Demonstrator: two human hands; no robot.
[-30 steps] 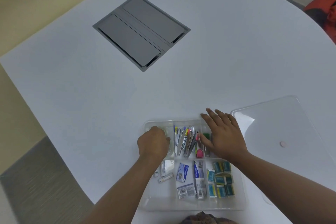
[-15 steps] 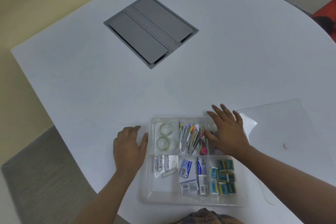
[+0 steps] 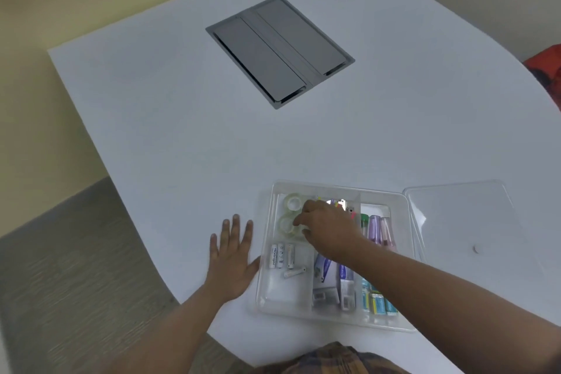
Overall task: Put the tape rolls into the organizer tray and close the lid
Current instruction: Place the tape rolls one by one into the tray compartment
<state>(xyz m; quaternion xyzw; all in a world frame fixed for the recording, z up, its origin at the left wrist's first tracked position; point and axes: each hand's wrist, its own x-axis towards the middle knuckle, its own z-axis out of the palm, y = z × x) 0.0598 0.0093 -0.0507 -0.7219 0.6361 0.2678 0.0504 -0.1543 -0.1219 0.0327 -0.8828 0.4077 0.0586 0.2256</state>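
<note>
The clear organizer tray (image 3: 376, 324) lies on the white table near its front edge. Two clear tape rolls lie in its far-left compartment: the farther tape roll (image 3: 293, 202) and the nearer tape roll (image 3: 284, 224). My right hand (image 3: 326, 228) reaches across the tray, fingertips touching the nearer roll; whether it grips the roll is unclear. My left hand (image 3: 232, 255) rests flat on the table, fingers spread, against the tray's left side. The clear lid (image 3: 473, 222) lies flat on the table to the right of the tray.
Batteries (image 3: 282, 256), small boxes (image 3: 331, 279), blue-green packets (image 3: 376, 300) and tubes (image 3: 379, 229) fill other compartments. A grey cable hatch (image 3: 279, 50) is set in the table farther back. The table's curved edge (image 3: 158, 264) runs left of my left hand.
My left hand left the tape compartment and now lies flat on the table beside the tray. My right hand moved left from the pens to the nearer tape roll.
</note>
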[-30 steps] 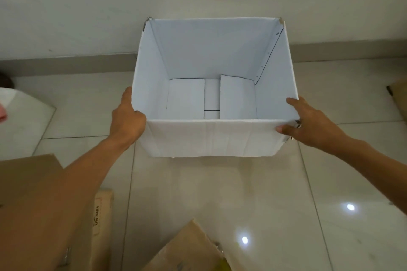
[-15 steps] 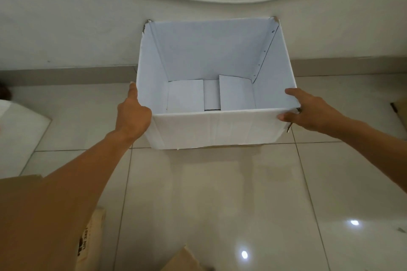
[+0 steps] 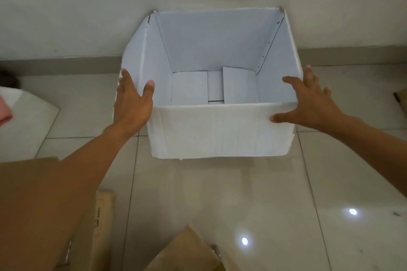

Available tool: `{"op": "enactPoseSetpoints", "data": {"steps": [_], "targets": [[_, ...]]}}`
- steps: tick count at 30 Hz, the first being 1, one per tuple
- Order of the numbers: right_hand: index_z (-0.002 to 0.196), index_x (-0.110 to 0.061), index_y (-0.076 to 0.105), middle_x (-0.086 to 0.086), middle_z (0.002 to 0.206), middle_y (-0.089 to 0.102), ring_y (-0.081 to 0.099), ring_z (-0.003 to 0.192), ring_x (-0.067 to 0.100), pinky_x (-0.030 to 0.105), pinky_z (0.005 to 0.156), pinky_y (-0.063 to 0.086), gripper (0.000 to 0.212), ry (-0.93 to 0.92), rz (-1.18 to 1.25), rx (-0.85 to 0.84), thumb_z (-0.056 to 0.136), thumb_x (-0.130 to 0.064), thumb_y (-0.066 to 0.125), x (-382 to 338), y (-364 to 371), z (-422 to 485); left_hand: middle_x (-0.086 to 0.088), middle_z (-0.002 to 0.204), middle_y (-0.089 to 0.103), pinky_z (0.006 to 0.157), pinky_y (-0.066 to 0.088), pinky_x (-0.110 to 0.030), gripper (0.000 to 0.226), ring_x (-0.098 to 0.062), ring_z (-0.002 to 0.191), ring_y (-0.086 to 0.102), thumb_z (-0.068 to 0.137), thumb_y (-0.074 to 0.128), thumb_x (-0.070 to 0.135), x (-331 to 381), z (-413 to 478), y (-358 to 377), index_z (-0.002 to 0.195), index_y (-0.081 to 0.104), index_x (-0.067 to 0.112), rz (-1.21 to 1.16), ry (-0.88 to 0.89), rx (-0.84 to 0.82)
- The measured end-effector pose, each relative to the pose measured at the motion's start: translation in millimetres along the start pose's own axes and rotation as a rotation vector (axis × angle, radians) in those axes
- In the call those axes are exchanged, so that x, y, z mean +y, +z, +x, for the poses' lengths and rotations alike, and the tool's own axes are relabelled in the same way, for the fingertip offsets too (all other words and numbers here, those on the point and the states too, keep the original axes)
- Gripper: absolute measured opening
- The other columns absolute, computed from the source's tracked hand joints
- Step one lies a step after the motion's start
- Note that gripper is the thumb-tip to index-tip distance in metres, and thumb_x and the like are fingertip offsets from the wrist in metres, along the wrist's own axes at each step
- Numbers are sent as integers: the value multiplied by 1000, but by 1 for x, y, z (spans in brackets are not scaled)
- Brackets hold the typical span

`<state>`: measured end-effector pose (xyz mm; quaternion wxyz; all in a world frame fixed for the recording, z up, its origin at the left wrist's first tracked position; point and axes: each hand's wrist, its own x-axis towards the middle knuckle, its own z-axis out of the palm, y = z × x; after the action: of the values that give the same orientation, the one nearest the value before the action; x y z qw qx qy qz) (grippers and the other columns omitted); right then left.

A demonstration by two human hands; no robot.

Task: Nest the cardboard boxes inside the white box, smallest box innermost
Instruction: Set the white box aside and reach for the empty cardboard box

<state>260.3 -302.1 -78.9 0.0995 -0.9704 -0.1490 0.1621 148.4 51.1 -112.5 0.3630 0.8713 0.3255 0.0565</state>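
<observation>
The white box (image 3: 220,131) stands open-topped on the tiled floor against the wall, with only its folded bottom flaps showing inside. My left hand (image 3: 132,107) is at its near left corner, with the thumb over the rim and the fingers along the outside wall. My right hand (image 3: 308,103) is at the near right corner, fingers splayed wide and thumb on the front face. Neither hand is clenched on the box. A brown cardboard box (image 3: 26,193) lies at lower left, partly behind my left arm. Another brown box (image 3: 187,253) pokes in at the bottom edge.
A narrow cardboard piece with print (image 3: 103,213) sits beside the lower-left box. A white panel (image 3: 28,120) with something pink lies at the far left. A brown cardboard edge (image 3: 402,103) shows at the far right. Glossy floor tiles (image 3: 242,193) stretch between me and the white box.
Both hands have loosened from a pinch on the near corners to spread fingers. The view has tilted down a little, so the brown boxes show more at the bottom.
</observation>
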Motion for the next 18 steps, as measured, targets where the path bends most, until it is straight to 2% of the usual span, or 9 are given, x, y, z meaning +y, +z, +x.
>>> {"op": "enactPoseSetpoints", "data": {"steps": [3,6,8,10,12,14,18], "targets": [[143,-23,27,17,160,-7,-7,148,29,56,114,-6,91,-73,-33,126,70,-50,73,-26,5,-26,-6,157,12,112,11,-33,78,-22,142,15,91,45,53,-4,-22,-8,149,7,18,-22,44,37],[138,-18,39,16,159,15,8,148,27,50,115,-5,69,-149,-36,162,80,-45,67,-60,12,-55,-12,153,26,114,20,-39,70,-26,139,24,90,50,46,-12,-49,-22,145,25,12,-21,91,23],[124,-13,53,14,144,44,36,137,30,49,116,12,50,-195,30,181,83,-38,65,-84,18,-74,-13,147,35,111,25,-36,59,-25,136,30,89,55,38,-19,-68,-35,138,38,10,-17,124,28],[110,-13,62,9,120,64,59,110,28,44,103,37,35,-211,115,185,84,-36,65,-110,25,-95,-10,136,47,102,29,-25,48,-22,127,41,86,59,31,-31,-86,-50,128,49,9,-23,155,44],[104,-14,63,3,108,69,63,98,23,35,86,45,30,-195,183,137,84,-36,65,-137,32,-116,-4,128,51,92,29,-18,44,-13,114,46,84,60,30,-44,-106,-66,124,52,14,-60,126,27],[102,-17,63,-2,99,67,63,95,19,31,77,45,28,-165,252,73,83,-38,65,-167,40,-136,-1,129,51,91,30,-19,45,-6,109,43,84,59,29,-60,-125,-86,125,50,17,-96,64,-24],[101,-19,61,-3,95,65,63,91,20,39,81,52,29,-126,358,-30,81,-39,67,-228,57,-172,-1,134,49,93,31,-20,44,-9,120,41,87,58,25,-97,-159,-136,129,46,18,-125,13,-113]]}}
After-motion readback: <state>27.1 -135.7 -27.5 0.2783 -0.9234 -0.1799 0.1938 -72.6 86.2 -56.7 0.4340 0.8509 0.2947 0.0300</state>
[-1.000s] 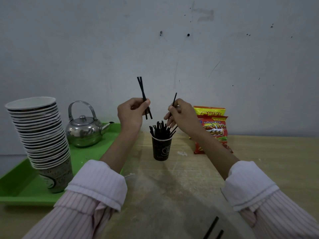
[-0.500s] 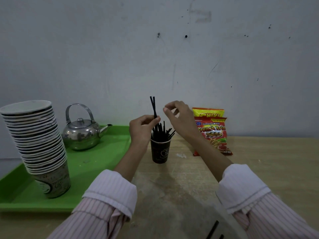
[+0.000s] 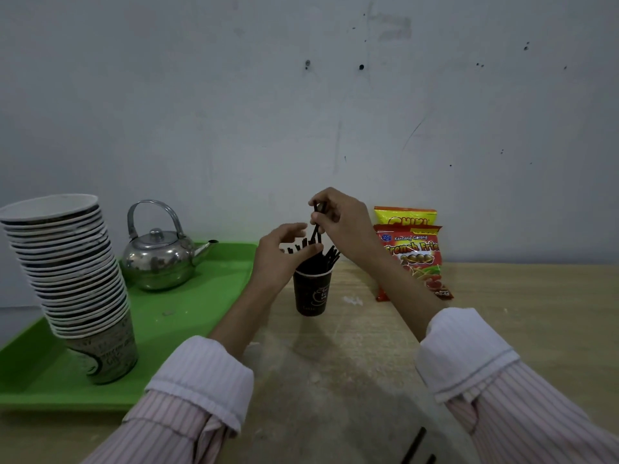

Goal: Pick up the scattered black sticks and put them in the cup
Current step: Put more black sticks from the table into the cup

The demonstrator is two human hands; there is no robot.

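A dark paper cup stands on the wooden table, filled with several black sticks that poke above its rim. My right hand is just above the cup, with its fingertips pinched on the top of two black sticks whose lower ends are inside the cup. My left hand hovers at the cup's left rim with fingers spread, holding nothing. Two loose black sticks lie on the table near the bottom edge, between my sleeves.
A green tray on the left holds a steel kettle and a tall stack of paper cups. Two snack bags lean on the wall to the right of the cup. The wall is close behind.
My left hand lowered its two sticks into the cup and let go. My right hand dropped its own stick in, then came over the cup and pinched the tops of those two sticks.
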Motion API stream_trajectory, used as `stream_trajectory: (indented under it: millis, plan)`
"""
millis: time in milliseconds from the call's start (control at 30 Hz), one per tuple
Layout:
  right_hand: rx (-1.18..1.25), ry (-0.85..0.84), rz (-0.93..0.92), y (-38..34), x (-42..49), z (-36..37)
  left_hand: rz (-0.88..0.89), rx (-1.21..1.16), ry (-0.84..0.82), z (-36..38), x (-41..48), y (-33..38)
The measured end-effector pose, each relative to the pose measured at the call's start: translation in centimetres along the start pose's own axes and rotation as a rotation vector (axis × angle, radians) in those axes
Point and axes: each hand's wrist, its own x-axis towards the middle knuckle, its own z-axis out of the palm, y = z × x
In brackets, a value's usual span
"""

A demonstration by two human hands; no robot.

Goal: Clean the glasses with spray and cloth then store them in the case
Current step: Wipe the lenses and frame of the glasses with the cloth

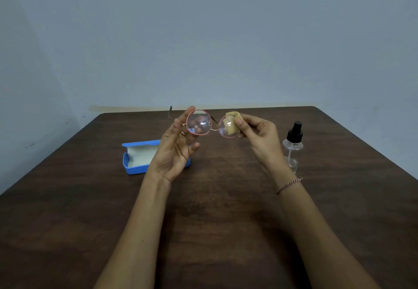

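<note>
Two hands are raised over the worktop [214,209], forearms reaching forward. Left hand [175,146]: palm toward the camera, fingers [188,113] pinching the glasses [211,124] at the outer edge of the left lens, the lower fingers loosely spread. Right hand [260,135]: thumb and fingers closed narrowly on a tan cloth [230,122] folded over the right lens. The glasses hang in the air between the hands, lenses upright. An open blue case [135,157] lies behind the left hand. The spray bottle [293,146] stands just beside the right wrist.

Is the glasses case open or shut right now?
Open: the blue case has its lid raised and pale lining showing; the left hand partly covers it.
</note>
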Motion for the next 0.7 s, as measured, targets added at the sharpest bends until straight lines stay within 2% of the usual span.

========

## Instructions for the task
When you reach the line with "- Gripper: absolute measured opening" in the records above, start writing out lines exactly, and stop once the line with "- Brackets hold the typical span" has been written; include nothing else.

## Response to this task
- Gripper: absolute measured opening
- The other columns absolute, computed from the source's tracked hand joints
- Step one lies a step after the motion's start
- Note that gripper is the thumb-tip to index-tip distance in metres, and thumb_x and the like are fingertip offsets from the wrist in metres, along the wrist's own axes at each step
- Numbers are sent as integers: the value multiplied by 1000, but by 1 for x, y, z (spans in brackets are not scaled)
- Brackets hold the typical span

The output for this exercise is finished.